From comfort to survival: Indoor heat vulnerability during extreme events

Urbanization and large-scale meteorological forcing intensify impacts from extreme heat events globally, with most heat-related deaths occurring indoors. Understanding the relationship between heat and where people live is therefore an urgent topical area. Here, we introduce a Monte Carlo approach that bridges nationally representative building models with local property records for developing the heat impact - housing analysis. Using our novel approach, we improve mapping by reducing uncertainty from 40–60 % to below 3 %. This allows the development of more representative physiological heat risk metrics quantifying both cumulative and consecutive exposure to dangerous conditions. We demonstrate our methodology for Austin, Texas, and identify three distinct vulnerability profiles during heatwave-blackout scenarios: high-resilience buildings providing safe conditions, moderate-vulnerability buildings approaching dangerous thresholds, and critical-risk buildings rapidly crossing survivability thresholds.
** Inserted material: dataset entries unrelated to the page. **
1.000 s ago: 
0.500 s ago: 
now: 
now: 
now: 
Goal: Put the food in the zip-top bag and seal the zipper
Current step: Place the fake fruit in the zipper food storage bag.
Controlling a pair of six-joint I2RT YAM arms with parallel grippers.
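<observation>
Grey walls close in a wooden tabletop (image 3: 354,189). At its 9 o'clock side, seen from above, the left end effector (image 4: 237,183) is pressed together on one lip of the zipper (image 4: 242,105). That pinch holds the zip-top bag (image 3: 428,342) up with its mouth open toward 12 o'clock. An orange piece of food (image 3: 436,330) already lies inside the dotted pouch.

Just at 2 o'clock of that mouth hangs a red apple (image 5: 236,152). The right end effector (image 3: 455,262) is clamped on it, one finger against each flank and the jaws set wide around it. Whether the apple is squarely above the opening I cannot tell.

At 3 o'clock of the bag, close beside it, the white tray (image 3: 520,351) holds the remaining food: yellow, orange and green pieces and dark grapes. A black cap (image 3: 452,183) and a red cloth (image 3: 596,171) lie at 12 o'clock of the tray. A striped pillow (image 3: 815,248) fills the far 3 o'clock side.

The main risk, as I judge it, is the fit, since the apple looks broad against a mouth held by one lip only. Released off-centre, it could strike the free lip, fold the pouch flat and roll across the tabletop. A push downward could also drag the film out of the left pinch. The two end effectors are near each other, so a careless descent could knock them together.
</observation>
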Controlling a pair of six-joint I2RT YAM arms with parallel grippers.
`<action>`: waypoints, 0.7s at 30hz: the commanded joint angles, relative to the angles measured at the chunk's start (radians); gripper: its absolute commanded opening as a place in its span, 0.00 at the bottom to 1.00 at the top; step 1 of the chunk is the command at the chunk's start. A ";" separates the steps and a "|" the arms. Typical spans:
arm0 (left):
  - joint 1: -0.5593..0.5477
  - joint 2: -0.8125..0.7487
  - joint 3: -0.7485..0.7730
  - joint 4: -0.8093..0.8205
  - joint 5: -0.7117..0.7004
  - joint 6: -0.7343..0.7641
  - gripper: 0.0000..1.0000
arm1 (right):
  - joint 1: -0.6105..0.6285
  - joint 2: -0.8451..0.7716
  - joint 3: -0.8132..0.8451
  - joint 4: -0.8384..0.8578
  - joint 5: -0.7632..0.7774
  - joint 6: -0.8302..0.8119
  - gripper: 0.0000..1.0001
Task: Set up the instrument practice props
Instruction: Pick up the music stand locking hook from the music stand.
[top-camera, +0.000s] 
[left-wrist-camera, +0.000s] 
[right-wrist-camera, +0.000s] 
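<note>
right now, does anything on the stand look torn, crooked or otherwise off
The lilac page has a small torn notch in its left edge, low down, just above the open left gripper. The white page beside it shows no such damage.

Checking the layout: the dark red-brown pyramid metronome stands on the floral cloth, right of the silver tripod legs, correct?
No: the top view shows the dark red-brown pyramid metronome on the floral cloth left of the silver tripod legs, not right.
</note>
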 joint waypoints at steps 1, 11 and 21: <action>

While 85 % of buildings currently face significant heat risk for elderly occupants, additional temperature increases will dramatically increase vulnerability for younger populations (from 15 % to 65 % of buildings). In a psychrometric analysis we map physiological survivability limits onto temperature–humidity parameters at the building level, while at the neighborhood-scale, we demonstrate how the temperature increase will eliminate safety buffers, transforming isolated risk hotspots into widespread danger zones. These findings provide evidence-based criteria for targeted retrofitting and emergency response planning. The relevance of our extreme event scenario modeling is evidenced by the recent 2024 Houston Derecho where power outages during extreme heat resulted in multiple fatalities. • Novel Monte Carlo approach bridges national building models with local property data, reducing mapping uncertainty from 40–60 % to < 3 %. • Physiological survivability metrics enable direct quantification of heat-related mortality risk from building simulation data. • Framework identifies transitional building stock vulnerable to climate-driven risk increases across the entire city. • Three distinct vulnerability profiles guide evidence-based retrofit prioritization and emergency response planning. • Methodology demonstrates scalable approach for high-resolution heat vulnerability assessment applicable beyond US contexts.